## [Task to carry out]
Word for word, repeat each line of the listing below.

:: Material provided ::

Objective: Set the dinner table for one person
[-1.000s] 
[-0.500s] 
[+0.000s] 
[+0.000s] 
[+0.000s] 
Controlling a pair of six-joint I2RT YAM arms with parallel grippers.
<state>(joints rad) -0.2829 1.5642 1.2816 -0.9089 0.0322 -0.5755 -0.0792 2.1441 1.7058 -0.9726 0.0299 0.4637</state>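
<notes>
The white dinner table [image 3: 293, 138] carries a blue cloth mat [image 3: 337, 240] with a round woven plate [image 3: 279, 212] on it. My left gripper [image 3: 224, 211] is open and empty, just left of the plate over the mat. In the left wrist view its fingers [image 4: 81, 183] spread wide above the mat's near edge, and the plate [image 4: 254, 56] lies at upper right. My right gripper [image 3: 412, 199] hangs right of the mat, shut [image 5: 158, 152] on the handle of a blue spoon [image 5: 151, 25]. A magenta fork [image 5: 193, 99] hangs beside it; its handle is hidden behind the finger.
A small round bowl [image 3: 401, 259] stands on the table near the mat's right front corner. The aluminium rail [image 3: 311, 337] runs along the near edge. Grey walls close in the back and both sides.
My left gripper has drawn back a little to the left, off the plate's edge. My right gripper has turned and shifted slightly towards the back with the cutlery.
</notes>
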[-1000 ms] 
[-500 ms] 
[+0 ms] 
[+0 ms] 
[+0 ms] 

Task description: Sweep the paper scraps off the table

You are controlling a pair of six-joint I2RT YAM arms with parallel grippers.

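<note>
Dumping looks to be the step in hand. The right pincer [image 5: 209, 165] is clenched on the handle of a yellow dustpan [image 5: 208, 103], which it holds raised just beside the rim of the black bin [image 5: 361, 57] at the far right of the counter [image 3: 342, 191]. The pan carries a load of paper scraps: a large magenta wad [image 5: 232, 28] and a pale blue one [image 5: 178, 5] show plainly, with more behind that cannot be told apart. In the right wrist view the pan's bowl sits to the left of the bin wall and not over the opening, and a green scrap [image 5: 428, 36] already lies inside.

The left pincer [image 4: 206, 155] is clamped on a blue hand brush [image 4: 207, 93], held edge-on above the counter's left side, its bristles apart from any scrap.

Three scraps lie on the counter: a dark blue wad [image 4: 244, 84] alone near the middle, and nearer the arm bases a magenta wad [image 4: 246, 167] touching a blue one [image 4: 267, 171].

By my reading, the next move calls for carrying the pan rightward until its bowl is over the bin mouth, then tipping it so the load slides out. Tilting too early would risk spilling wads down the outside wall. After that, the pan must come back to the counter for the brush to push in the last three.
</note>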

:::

## [Reply to the exercise]
Objective: Set the dinner table for one person
[-1.000s] 
[-0.500s] 
[+0.000s] 
[+0.000s] 
[+0.000s] 
Controlling a pair of six-joint I2RT YAM arms with parallel grippers.
<state>(joints rad) -0.2829 1.5642 1.2816 -0.9089 0.0322 -0.5755 -0.0792 2.1441 1.7058 -0.9726 0.0299 0.4637</state>
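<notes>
The white dinner table [image 3: 293, 138] carries a blue cloth mat [image 3: 337, 240] with a round woven plate [image 3: 279, 212] on it. My left gripper [image 3: 224, 211] is open and empty, just left of the plate over the mat. In the left wrist view its fingers [image 4: 81, 183] spread wide above the mat's near edge, and the plate [image 4: 254, 56] lies at upper right. My right gripper [image 3: 412, 199] hangs right of the mat, shut [image 5: 158, 152] on the handle of a blue spoon [image 5: 151, 25]. A magenta fork [image 5: 193, 99] hangs beside it; its handle is hidden behind the finger.
A small round bowl [image 3: 401, 259] stands on the table near the mat's right front corner. The aluminium rail [image 3: 311, 337] runs along the near edge. Grey walls close in the back and both sides.
My left gripper has drawn back a little to the left, off the plate's edge. My right gripper has turned and shifted slightly towards the back with the cutlery.
</notes>
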[-1000 ms] 
[-500 ms] 
[+0 ms] 
[+0 ms] 
[+0 ms] 

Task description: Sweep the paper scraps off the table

You are controlling a pair of six-joint I2RT YAM arms with parallel grippers.

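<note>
Dumping looks to be the step in hand. The right pincer [image 5: 209, 165] is clenched on the handle of a yellow dustpan [image 5: 208, 103], which it holds raised just beside the rim of the black bin [image 5: 361, 57] at the far right of the counter [image 3: 342, 191]. The pan carries a load of paper scraps: a large magenta wad [image 5: 232, 28] and a pale blue one [image 5: 178, 5] show plainly, with more behind that cannot be told apart. In the right wrist view the pan's bowl sits to the left of the bin wall and not over the opening, and a green scrap [image 5: 428, 36] already lies inside.

The left pincer [image 4: 206, 155] is clamped on a blue hand brush [image 4: 207, 93], held edge-on above the counter's left side, its bristles apart from any scrap.

Three scraps lie on the counter: a dark blue wad [image 4: 244, 84] alone near the middle, and nearer the arm bases a magenta wad [image 4: 246, 167] touching a blue one [image 4: 267, 171].

By my reading, the next move calls for carrying the pan rightward until its bowl is over the bin mouth, then tipping it so the load slides out. Tilting too early would risk spilling wads down the outside wall. After that, the pan must come back to the counter for the brush to push in the last three.
</note>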

What the exercise required is now done.